Un estudio con mucha chicha
El viernes pasado recibí una fotografía de una tía muy querida a la que apodamos cariñosamente «Tía Dita la Monjita». Cumplía 94 años. No pude dejar de sonreír ante la imagen, porque era la misma de siempre: una mujer de rostro dulce, cuerpo fibroso y ese gesto característico de estar preparada para salir corriendo a apagar algún fuego, porque —como aclara— «las monjas no nos jubilamos mientras tengamos uso de razón».
Porque nuestra Tía Dita, con 40 o 94 años, sigue siendo una persona vitalista, dicharachera, con un amplio bagaje cultural como docente, y siempre dispuesta a ayudar dentro y fuera del convento.
El Estudio de las Monjas: ciencia, lenguaje y Alzheimer
El pensamiento de esta vitalidad envidiable me hizo recordar el famoso Estudio de las Monjas, emprendido en 1986 por el epidemiólogo estadounidense David Snowdon.
678 religiosas de la congregación Hermanas de Notre Dame —con entre 75 y 104 años de edad— participaron en este estudio longitudinal, que duró 17 años.

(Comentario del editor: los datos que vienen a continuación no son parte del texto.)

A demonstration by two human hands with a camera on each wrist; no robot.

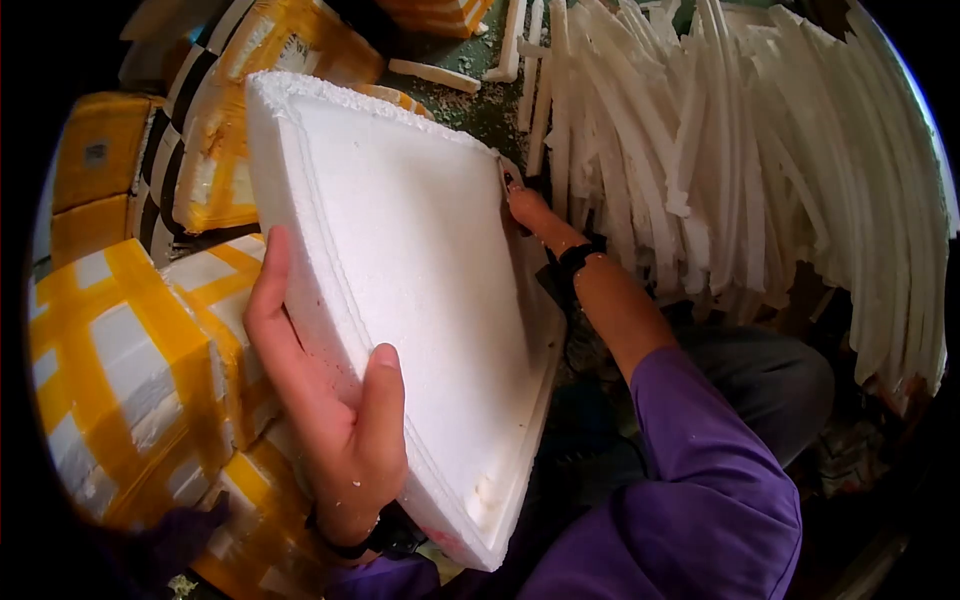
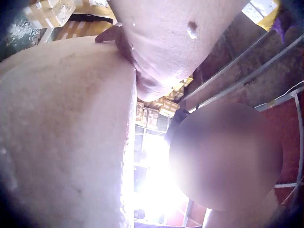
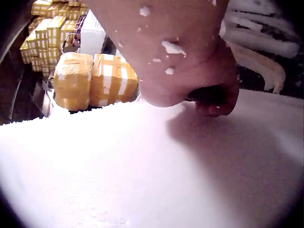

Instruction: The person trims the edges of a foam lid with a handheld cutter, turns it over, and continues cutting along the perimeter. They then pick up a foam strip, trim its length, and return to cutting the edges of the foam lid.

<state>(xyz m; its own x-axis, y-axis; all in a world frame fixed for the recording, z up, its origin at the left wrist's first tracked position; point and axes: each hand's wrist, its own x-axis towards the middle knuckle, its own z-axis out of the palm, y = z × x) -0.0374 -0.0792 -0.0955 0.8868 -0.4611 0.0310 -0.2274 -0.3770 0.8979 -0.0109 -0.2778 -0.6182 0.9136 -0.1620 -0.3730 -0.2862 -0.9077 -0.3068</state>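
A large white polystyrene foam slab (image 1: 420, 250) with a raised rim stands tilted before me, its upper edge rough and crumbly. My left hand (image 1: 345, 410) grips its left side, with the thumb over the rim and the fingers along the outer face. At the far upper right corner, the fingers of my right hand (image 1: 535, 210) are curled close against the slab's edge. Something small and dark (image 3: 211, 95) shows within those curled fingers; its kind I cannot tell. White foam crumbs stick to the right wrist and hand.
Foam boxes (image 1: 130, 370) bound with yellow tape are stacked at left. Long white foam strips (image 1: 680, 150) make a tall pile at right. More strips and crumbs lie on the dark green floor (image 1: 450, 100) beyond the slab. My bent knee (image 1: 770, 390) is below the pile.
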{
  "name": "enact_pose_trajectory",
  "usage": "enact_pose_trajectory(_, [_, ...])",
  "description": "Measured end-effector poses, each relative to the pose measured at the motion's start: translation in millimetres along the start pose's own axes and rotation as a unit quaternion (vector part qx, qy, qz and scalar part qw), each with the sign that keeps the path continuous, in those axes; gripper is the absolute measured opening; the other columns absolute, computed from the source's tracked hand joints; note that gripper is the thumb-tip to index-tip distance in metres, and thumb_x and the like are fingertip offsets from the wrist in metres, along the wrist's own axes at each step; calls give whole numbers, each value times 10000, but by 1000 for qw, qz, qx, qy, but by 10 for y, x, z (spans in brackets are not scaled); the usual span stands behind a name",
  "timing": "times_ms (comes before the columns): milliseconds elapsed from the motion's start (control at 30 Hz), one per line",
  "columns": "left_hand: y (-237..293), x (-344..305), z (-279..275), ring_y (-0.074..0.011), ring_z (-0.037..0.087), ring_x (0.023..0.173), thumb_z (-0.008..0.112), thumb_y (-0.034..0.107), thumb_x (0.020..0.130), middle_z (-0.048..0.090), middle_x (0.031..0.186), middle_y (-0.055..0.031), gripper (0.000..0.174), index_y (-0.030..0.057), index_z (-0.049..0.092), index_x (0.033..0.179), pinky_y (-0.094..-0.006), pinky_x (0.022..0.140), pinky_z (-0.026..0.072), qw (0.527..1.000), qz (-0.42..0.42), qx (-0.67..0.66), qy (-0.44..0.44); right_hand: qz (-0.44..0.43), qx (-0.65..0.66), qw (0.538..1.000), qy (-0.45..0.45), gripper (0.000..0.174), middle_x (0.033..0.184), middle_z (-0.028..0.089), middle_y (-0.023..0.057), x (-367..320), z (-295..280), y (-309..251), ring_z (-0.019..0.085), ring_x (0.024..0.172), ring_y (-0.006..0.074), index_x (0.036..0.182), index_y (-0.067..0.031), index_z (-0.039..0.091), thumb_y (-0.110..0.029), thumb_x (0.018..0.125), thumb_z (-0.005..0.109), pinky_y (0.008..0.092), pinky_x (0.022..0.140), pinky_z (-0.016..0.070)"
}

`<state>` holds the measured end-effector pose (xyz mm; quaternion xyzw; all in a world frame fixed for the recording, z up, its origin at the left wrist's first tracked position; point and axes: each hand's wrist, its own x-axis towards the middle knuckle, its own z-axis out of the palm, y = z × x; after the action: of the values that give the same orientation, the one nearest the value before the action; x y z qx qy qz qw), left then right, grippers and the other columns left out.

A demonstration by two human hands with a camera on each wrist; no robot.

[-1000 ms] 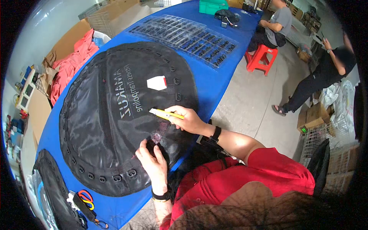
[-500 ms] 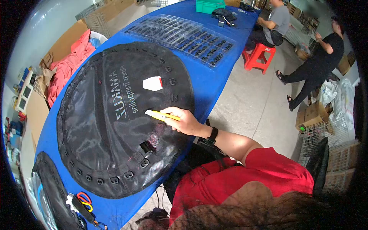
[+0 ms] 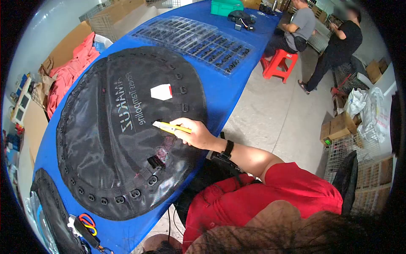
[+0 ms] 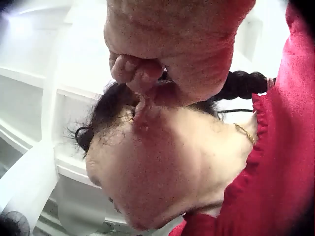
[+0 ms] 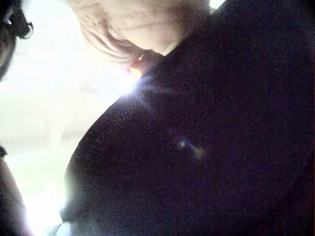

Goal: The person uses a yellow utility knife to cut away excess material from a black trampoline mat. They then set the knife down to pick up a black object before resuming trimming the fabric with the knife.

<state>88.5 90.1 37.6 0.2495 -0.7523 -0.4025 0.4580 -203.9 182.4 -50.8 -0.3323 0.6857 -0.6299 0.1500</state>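
In the head view my right hand grips a yellow utility knife, its blade end pointing left over a round black fabric cover. White lettering and a white label show on the cover. Below the knife lie a reddish worn patch and a black strap piece. The right wrist view has my hand at the top, beside a large dark surface. My left hand is outside the head view; the left wrist view shows it by the head, fingers curled.
Trays of small black parts and a green bin lie farther along the blue table. Scissors rest at lower left. One person sits on a red stool; another person stands at right.
My left hand has left the cover and gone up to the head. The right hand still holds the knife over the cover. The standing person has changed position.
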Motion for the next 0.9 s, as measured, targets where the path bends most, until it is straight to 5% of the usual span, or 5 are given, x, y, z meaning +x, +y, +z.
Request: enact_pose_trajectory(900, [-102,46,34,-168,605,740,650,126,1064,651,849,-92,118,24,606,1024,-297,689,503,1000,-6,1,-30,13,22,1000,-12,324,971,753,20,-7,-9,0,650,716,66,1387,-60,673,-102,1066,696,255,638,558])
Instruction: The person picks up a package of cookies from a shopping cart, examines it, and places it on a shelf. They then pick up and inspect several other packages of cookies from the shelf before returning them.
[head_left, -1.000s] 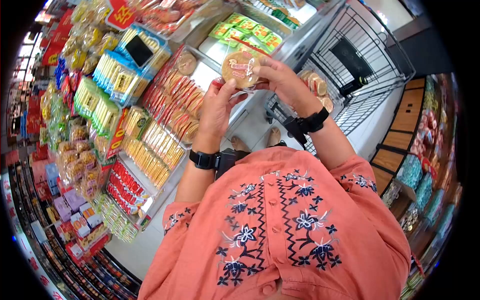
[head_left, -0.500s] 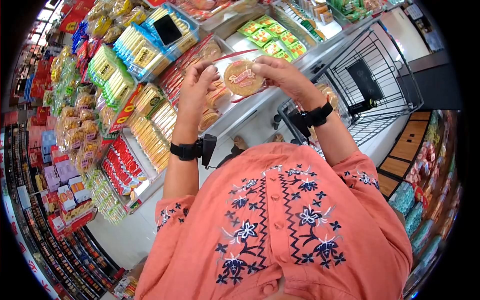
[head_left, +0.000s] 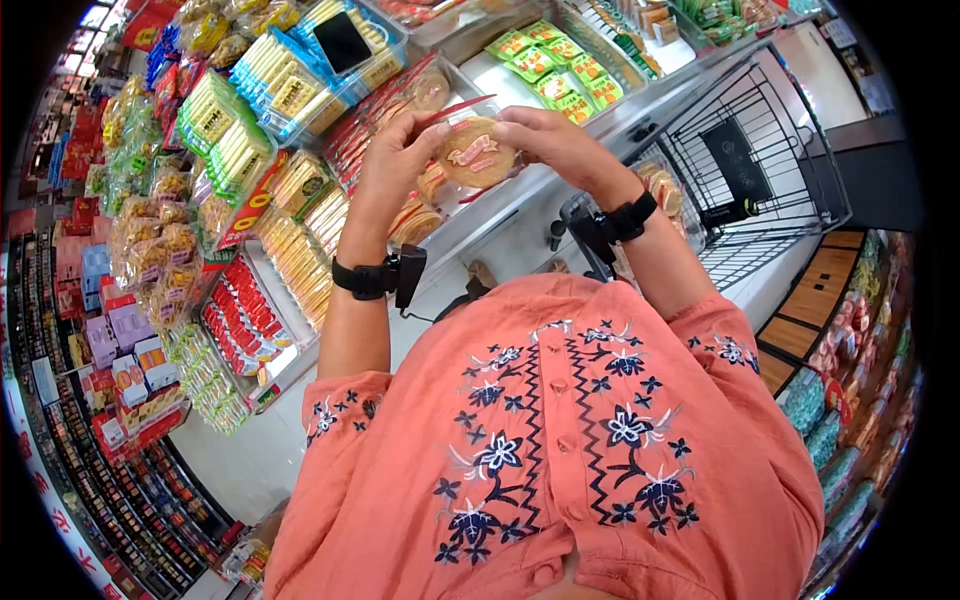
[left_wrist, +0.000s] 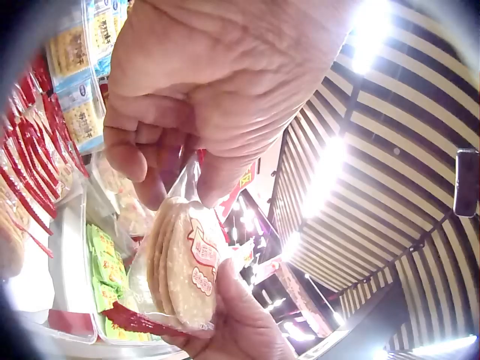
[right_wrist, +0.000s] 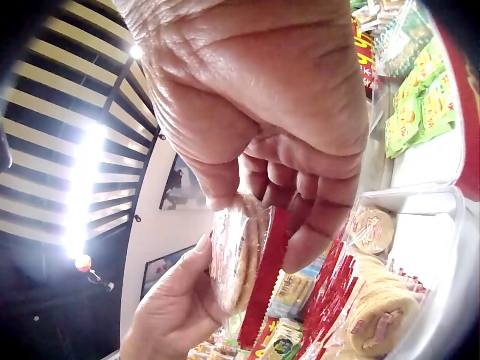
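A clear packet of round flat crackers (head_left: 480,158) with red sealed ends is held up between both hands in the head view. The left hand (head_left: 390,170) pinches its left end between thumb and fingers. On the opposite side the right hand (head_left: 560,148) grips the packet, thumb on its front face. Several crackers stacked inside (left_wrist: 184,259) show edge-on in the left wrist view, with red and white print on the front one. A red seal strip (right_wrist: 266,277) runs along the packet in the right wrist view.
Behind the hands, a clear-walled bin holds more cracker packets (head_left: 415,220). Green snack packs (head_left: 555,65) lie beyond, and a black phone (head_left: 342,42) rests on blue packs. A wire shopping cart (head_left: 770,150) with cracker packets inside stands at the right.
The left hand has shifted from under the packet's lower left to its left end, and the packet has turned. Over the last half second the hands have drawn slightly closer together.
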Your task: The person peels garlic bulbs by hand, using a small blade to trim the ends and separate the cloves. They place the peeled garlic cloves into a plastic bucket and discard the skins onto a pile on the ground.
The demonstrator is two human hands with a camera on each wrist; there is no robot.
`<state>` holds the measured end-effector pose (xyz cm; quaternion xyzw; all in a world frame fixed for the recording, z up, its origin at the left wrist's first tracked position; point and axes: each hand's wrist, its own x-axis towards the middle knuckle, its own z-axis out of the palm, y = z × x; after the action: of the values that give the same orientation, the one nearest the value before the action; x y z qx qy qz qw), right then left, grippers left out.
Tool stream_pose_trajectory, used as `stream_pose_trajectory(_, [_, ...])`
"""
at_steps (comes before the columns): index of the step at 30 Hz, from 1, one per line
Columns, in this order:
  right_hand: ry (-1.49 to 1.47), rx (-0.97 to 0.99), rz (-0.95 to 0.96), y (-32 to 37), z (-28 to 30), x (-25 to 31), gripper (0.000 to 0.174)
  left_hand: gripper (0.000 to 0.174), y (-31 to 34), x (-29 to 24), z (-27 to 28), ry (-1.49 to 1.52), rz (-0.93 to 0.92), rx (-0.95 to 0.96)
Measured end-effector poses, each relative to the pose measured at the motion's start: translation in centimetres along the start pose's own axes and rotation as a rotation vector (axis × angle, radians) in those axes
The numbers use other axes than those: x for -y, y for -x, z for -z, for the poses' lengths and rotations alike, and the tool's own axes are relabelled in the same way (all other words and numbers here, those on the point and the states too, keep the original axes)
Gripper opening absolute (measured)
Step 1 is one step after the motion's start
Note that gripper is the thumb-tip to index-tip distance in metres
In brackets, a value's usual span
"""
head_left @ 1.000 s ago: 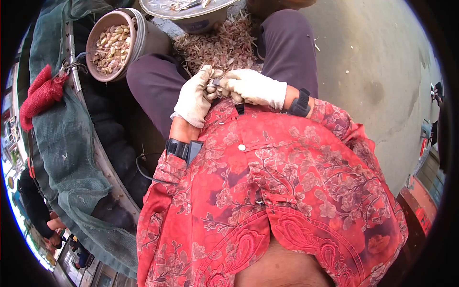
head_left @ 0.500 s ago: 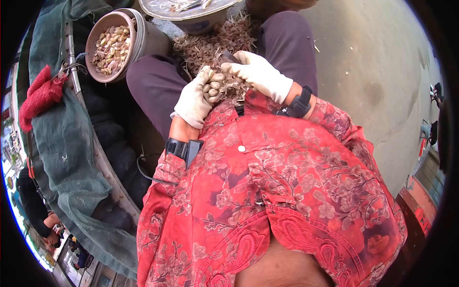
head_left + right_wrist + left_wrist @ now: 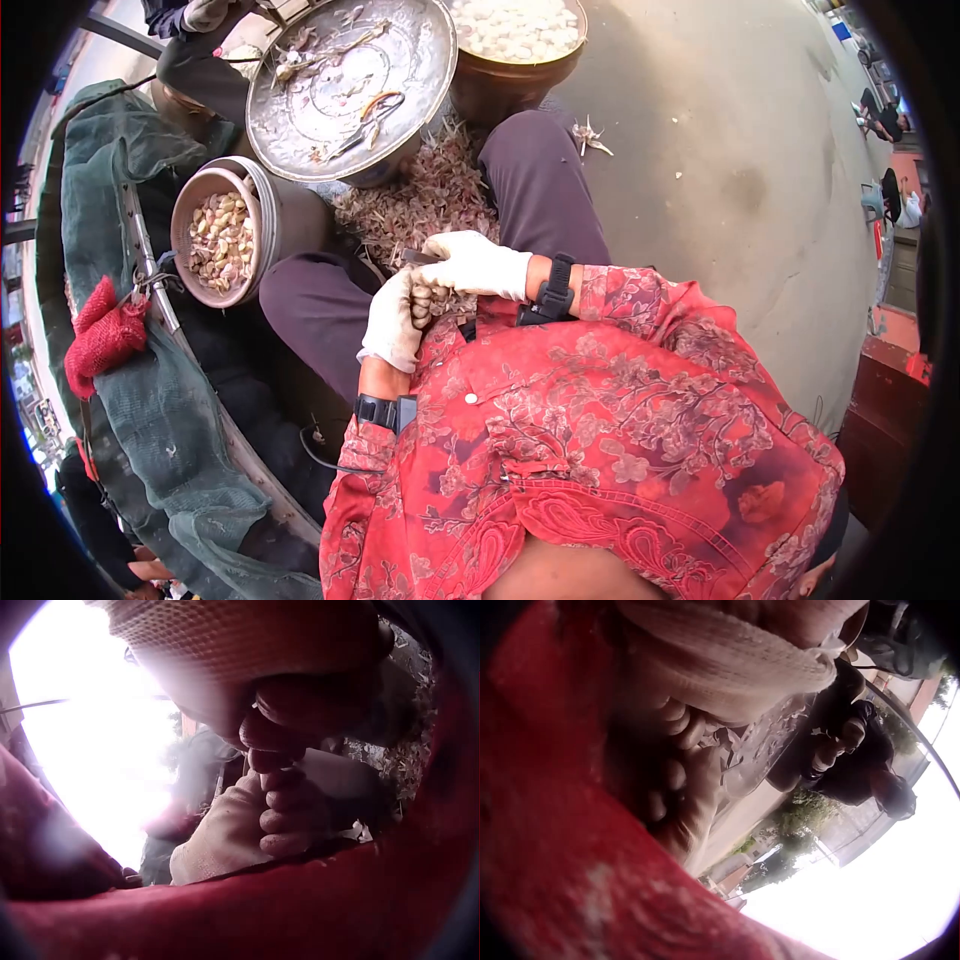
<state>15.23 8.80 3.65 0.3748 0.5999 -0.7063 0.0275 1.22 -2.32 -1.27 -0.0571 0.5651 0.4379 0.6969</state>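
The left grip [image 3: 392, 322] held garlic cloves [image 3: 432, 296] tight; the right grip [image 3: 478, 266] held a small knife [image 3: 418, 257], which could slip and cut a finger

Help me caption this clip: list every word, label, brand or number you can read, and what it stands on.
No text can be read.
The gloved left hand and right hand, the wrist strap, the metal tray and the bowl show no lettering; anything at the far edges is too small to read.
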Motion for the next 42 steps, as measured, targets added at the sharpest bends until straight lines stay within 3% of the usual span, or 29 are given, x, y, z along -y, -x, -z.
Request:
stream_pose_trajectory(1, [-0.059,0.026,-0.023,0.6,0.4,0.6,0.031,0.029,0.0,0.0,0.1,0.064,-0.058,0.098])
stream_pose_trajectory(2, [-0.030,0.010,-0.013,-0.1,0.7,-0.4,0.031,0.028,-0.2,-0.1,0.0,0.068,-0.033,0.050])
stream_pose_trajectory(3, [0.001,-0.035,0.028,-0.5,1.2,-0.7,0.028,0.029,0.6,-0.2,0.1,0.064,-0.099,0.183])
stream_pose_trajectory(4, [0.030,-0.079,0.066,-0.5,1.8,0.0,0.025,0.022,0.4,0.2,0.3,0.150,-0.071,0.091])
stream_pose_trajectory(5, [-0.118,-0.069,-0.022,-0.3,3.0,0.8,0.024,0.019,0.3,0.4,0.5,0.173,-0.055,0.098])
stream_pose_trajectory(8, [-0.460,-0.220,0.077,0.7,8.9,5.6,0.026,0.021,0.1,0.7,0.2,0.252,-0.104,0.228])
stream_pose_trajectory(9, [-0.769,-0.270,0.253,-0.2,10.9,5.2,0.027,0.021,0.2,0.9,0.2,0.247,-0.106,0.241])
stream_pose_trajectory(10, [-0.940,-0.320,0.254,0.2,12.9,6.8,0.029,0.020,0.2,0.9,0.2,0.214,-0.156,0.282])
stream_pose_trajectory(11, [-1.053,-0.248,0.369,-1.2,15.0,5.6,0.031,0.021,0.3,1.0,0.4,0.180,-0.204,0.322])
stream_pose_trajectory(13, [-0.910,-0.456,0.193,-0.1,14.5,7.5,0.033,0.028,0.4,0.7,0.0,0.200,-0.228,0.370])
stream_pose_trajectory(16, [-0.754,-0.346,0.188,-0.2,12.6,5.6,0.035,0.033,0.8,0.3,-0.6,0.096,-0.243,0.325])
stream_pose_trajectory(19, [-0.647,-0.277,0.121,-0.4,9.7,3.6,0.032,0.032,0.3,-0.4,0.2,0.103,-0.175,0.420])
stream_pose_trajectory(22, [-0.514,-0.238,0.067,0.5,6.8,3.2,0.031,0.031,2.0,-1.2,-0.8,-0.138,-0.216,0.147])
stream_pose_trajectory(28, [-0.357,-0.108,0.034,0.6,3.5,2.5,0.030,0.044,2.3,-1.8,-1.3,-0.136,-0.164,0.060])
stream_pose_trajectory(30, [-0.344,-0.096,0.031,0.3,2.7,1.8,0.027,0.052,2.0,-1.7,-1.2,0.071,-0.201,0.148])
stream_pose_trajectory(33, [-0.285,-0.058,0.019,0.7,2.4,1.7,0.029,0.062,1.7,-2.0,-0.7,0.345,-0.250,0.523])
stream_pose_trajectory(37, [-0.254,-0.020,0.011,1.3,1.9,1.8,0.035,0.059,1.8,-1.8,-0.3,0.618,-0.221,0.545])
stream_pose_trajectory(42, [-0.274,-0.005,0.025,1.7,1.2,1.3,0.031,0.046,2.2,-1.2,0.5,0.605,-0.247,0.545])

Lo que tenía por propósito demostrar el poder transformador de la educación en el envejecimiento saludable acabó convirtiéndose, a la vista de las observaciones iniciales, en una investigación única acerca del desarrollo lingüístico temprano como predictor de la manifestación en vida de los síntomas de la enfermedad de Alzheimer.
Un entorno controlado y un hallazgo inesperado
Fue un estudio pionero por muchas razones: se desarrolló en un escenario «aséptico» donde todas las participantes compartían características (entorno, estilo de vida, nivel educativo, condiciones sanitarias e incluso dieta). Los archivos del convento guardaban un detallado dossier de sus vidas, así como autobiografías escritas durante su estancia en la congregación. El grupo era, además, íntegramente femenino, en un mundo donde todo se centraba en el varón blanco. Y, por si fuera poco, además de las muchas pruebas cognitivas, médicas, genéticas y nutricionales, las hermanas cedieron altruistamente sus cerebros para análisis post mortem.
Los resultados confirmaron lo que los investigadores venían observando: a mayor desarrollo lingüístico a edades tempranas, más conservadas estaban las habilidades cognitivas en la vejez. Los exámenes post mortem aportaron, además, un dato verdaderamente asombroso: varias monjas que presentaban en su cerebro las características lesiones del Alzheimer (placas de beta-amiloide y ovillos de tau) no habían mostrado síntomas clínicos de demencia durante su vida, pese a su avanzada edad. La ausencia de sintomatología se correlacionaba, según arrojó el análisis de los textos autobiográficos de las participantes, con una estimulación intelectual temprana, mayor complejidad lingüística de los escritos, un vocabulario más amplio y una mejor comprensión lectora.
Reserva cognitiva: ¿cómo actúa frente al deterioro cerebral?
Todo parecía respaldar los beneficios de la actividad intelectual y el desarrollo de habilidades cognitivas complejas —como el lenguaje, la lectura, la escritura o el razonamiento abstracto—, que contribuyen a fortalecer las redes neuronales que, posteriormente, pueden compensar el daño cerebral asociado a enfermedades como el Alzheimer.
Estudios posteriores de mayor alcance, como el «Estudio de las Órdenes Religiosas», iniciado en 1994 por el neurólogo Dr. David A. Bennett, apoyan la afirmación de que la actividad intelectual temprana no solo potencia el desarrollo cognitivo inmediato, sino que también fortalece la reserva cognitiva, es decir, la capacidad del cerebro para compensar el daño cerebral sin manifestar síntomas clínicos evidentes, como deterioro de la memoria o demencia.
No tengo la menor duda de que la reserva cognitiva de mi tía está recargada al cien por cien.